Lors de la Nationale d’élevage, à Romorantin (Loir-et-Cher), Tempête a décroché le CAC femelle, c’est-à-dire la Certification d’aptitude de conformité. C’est un titre important, considéré comme suprême dans ce type de concours. Il signale qu’un chien est jugé très proche du standard idéal de sa race.
En clair, Tempête n’est pas seulement jolie. Sa morphologie, sa démarche, son expression, son poil, tout cela forme un ensemble cohérent. Elle incarne ce que doit être, sur le papier comme dans la réalité, une femelle Terrier du révérend Russell de haut niveau.
Que regarde-t-on vraiment sur le ring des Terriers ?
Pour un œil non averti, on pourrait croire qu’il s’agit juste de « beaux chiens qui tournent en rond ». La réalité est plus subtile. Dans le groupe des Terriers, les juges observent une multitude de détails.
- La structure du corps : proportions, ossature, port de tête.
- L’allure : la façon de se déplacer, la fluidité, l’assurance.
- Le poil et la robe : texture, couleur, entretien.
- Le caractère : vivacité, tempérament, capacité à rester concentré.
Un chien comme Tempête doit être à la fois énergique et contrôlé. Montrer sa personnalité, sans se laisser dépasser par le bruit, la foule, les odeurs. Au Salon de l’agriculture, l’environnement est particulièrement intense. Il y a du public, des caméras, d’autres animaux. Garder son calme tout en restant expressif, ce n’est pas si simple.
Une prestation remarquée, même sans médaille
Tempête n’a pas accédé au podium, mais sa sortie n’a rien d’un échec. Sa prestation est qualifiée de « belle » et son allure de « très belle ». Cela signifie que, parmi des chiens déjà triés sur le volet, elle a su se distinguer.

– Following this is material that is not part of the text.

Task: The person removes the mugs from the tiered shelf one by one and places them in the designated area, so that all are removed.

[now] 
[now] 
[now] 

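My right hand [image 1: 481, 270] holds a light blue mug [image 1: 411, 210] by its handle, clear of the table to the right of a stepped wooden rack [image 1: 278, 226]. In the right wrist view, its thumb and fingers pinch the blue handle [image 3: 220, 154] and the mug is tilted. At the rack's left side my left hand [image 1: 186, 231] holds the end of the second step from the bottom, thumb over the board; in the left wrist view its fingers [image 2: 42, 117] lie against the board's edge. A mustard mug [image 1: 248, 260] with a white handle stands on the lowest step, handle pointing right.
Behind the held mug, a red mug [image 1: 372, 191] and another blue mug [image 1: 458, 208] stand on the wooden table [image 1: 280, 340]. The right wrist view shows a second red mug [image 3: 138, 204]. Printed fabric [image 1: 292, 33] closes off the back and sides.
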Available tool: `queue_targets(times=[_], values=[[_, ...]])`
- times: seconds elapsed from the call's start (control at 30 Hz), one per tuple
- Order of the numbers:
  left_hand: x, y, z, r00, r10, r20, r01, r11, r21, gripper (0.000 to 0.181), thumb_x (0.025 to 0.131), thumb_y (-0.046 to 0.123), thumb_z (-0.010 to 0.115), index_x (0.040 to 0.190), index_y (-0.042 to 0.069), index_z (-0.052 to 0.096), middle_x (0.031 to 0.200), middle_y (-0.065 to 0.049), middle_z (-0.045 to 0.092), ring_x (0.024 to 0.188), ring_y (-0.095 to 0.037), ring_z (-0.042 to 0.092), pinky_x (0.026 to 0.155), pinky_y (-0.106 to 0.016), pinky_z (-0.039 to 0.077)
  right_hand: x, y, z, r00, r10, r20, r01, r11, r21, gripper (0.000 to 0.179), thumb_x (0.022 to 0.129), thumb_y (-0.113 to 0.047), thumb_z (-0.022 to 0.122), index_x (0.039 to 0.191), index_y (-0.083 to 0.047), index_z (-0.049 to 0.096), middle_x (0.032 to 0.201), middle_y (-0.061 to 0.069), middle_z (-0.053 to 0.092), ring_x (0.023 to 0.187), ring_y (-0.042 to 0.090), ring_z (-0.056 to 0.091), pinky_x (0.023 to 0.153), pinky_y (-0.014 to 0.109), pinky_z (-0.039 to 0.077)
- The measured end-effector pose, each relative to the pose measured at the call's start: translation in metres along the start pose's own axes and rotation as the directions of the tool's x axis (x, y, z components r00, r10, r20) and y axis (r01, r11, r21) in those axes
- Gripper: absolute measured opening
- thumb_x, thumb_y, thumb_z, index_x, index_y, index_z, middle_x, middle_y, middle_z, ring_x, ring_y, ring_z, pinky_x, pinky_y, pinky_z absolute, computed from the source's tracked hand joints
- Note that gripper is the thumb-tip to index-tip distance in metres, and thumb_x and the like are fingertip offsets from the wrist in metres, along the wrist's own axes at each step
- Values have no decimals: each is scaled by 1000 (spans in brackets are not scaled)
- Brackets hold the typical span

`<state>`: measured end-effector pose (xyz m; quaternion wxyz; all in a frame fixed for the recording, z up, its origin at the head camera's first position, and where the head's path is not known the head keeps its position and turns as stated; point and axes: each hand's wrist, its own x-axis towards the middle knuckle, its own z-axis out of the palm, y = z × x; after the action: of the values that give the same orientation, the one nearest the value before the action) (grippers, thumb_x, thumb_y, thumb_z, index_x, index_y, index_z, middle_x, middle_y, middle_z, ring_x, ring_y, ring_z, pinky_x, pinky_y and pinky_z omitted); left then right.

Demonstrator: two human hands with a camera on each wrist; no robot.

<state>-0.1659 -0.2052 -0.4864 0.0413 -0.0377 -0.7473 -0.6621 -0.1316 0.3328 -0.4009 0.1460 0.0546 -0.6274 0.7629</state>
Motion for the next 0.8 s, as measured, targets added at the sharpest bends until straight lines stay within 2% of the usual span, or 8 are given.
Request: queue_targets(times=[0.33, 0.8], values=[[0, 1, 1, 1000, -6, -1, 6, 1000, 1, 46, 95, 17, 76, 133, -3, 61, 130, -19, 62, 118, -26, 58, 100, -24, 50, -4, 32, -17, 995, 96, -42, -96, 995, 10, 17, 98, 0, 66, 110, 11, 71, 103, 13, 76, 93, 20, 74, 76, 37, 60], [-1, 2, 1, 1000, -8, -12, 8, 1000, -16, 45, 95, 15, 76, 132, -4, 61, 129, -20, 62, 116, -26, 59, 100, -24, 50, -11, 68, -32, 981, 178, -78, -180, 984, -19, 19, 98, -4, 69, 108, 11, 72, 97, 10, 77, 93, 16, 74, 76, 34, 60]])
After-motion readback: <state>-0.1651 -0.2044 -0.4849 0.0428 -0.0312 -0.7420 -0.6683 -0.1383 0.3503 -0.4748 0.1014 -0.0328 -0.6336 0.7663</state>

Vous le savez peut-être. Dans ce type de concours, un rien peut faire basculer un classement. Un pas un peu moins assuré, un moment de déconcentration, un autre chien qui se présente ce jour-là au sommet de sa forme. La concurrence rude évoquée par sa maîtresse reflète ce niveau très serré.
Et puis, il y a un autre aspect. Le Salon de l’agriculture, c’est une vitrine. Pour un élevage comme celui des Garennes de Beauregard, la visibilité, les contacts, les échanges avec le public comptent aussi. Une chienne comme Tempête marque les esprits, et cela peut parfois valoir presque autant qu’une coupe.
Ce que cette aventure dit de l’élevage français
L’histoire de Tempête du Magny raconte quelque chose de plus large : la passion des éleveurs français pour leurs chiens, mais aussi pour le patrimoine agricole au sens large. Participer au Concours général agricole, c’est accepter d’être jugé, comparé, classé. C’est aussi une manière de défendre une vision de la race, du travail bien fait, du respect de l’animal.
Au-delà des résultats, ces concours mettent en lumière des races parfois méconnues du grand public. Ils montrent l’importance du sérieux dans la sélection, de la santé, du caractère. Ils rappellent qu’un beau chien de concours doit aussi être un chien bien dans sa vie de tous les jours.
Tempête, qui partage son temps entre les entraînements, la vie à la ferme et les grands rendez-vous, illustre bien cet équilibre. Ni star capricieuse, ni simple chien de travail. Un peu des deux, en fait.
Et maintenant, quelle suite pour Tempête ?
Rester au pied du podium peut donner un petit goût amer, c’est vrai. Mais cela peut aussi devenir un moteur. Tempête est encore jeune pour une chienne de concours. Avec ses trois ans et demi, elle a devant elle plusieurs saisons possibles sur les rings.
Son titre à la Nationale d’élevage prouve déjà son niveau. Sa prestation au Salon de l’agriculture 2026 confirme qu’elle a sa place parmi les meilleurs Terriers. La suite dépendra des choix de son élevage : continuer les concours, développer la reproduction, ou peut-être lui offrir, comme à Marius, une retraite tranquille à la ferme, le moment venu.
En attendant, son histoire rappelle une chose simple. Derrière chaque chien présenté au Salon, il y a des heures de préparation, des espoirs, des déceptions parfois, et beaucoup d’affection. Podium ou pas, Tempête du Magny a marqué cette édition 2026. Et pour ceux qui l’ont vue passer sur le ring, ce souvenir restera longtemps.